Images of Atys - "From engraving to luciogram"

by Paera Ama Din Covee, in "La nouvelle feuille d'Atys", Quarta, Harvestor 16, 3e CA 2525



For a long time, engraving was the only technique used to reproduce images of great realism and finesse. Many of these engravings, patiently hand-coloured, illustrate the columns of this journal. But engraving remains an art that takes time and is not adapted to capture the beauty of the moment. It was while contemplating the fleeting colours of a sunset on the waters of Fairhaven that I came up with the idea of the luciogram.

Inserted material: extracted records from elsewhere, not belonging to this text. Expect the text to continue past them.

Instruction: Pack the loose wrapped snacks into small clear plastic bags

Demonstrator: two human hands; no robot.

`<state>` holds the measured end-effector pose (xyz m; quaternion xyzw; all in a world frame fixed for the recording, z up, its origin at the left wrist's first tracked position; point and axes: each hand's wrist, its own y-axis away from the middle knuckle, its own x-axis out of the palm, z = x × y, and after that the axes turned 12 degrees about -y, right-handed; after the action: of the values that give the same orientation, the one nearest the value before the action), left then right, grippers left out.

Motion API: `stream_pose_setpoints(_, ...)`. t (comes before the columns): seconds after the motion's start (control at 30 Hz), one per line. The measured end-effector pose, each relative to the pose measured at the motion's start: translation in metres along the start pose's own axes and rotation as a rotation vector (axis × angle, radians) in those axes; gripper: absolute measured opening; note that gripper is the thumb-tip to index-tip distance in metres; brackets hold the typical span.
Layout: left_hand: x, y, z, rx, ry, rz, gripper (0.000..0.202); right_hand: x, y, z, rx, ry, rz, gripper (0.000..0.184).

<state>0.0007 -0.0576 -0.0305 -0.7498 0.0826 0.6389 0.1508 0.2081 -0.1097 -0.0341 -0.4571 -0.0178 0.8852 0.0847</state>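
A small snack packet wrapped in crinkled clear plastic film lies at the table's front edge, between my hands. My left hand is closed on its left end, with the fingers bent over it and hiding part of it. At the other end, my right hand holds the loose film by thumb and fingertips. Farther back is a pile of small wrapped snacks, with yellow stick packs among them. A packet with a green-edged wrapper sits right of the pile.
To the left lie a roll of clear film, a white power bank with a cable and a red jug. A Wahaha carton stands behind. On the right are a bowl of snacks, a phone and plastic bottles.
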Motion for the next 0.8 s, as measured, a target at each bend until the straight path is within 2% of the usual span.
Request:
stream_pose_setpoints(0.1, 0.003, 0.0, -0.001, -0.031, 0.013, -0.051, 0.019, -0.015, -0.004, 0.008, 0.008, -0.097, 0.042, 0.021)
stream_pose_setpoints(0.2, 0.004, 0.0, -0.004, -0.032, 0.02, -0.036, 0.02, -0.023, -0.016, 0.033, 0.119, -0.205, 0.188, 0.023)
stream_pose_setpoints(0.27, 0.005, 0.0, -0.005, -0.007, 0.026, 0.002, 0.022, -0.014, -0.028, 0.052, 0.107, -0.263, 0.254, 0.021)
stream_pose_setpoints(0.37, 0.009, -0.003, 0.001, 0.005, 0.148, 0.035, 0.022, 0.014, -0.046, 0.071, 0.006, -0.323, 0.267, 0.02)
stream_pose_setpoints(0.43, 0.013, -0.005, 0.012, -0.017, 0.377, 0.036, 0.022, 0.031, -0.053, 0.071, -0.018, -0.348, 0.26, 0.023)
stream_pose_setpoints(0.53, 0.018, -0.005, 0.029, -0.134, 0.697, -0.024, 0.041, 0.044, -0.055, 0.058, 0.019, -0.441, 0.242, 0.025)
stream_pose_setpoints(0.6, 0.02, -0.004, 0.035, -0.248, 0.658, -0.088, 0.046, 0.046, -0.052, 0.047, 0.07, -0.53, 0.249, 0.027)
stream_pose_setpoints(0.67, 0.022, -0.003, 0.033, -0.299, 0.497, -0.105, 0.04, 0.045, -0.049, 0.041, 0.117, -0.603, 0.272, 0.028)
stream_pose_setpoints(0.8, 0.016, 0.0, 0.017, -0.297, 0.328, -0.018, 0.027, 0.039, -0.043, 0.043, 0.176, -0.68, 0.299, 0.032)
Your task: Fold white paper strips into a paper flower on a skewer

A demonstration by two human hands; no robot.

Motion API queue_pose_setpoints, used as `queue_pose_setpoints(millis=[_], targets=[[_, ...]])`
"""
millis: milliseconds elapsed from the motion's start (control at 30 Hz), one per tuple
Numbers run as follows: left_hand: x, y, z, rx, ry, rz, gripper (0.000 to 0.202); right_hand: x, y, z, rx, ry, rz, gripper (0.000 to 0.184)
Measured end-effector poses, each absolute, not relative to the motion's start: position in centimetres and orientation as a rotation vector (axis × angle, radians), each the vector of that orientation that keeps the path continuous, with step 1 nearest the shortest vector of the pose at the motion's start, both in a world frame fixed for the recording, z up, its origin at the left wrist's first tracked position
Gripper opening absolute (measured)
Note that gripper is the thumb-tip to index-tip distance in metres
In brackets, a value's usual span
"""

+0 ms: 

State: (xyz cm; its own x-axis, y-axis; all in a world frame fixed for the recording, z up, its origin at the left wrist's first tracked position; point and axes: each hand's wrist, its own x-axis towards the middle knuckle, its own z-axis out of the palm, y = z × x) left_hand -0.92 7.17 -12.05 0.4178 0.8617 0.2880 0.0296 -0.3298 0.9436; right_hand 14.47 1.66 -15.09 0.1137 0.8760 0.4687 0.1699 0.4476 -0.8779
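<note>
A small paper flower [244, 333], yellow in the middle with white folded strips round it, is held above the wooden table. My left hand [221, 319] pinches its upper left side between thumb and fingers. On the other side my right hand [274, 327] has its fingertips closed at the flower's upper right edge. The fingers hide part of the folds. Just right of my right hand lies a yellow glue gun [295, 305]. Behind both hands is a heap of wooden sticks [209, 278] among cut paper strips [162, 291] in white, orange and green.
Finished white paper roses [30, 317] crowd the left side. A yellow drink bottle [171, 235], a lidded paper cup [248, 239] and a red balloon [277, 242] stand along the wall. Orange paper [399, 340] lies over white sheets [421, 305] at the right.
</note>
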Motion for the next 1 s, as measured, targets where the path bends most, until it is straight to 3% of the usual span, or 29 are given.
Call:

When I was a child, the old Ama, the eldest of my clan, when she was sorting seeds or carding the anete, used to keep us kids busy with a big box of motega. We locked ourselves inside and tirelessly observed the images that a thin ray of sunlight, which penetrated through a small hole drilled in one side of the trunk, was drawing on the bottom.

It is this image of the past that came to mind as I watched the golds and purples of sunset dilute in the waters of the lake, wondering how to lock this image in the trunk so I could look at it again and again.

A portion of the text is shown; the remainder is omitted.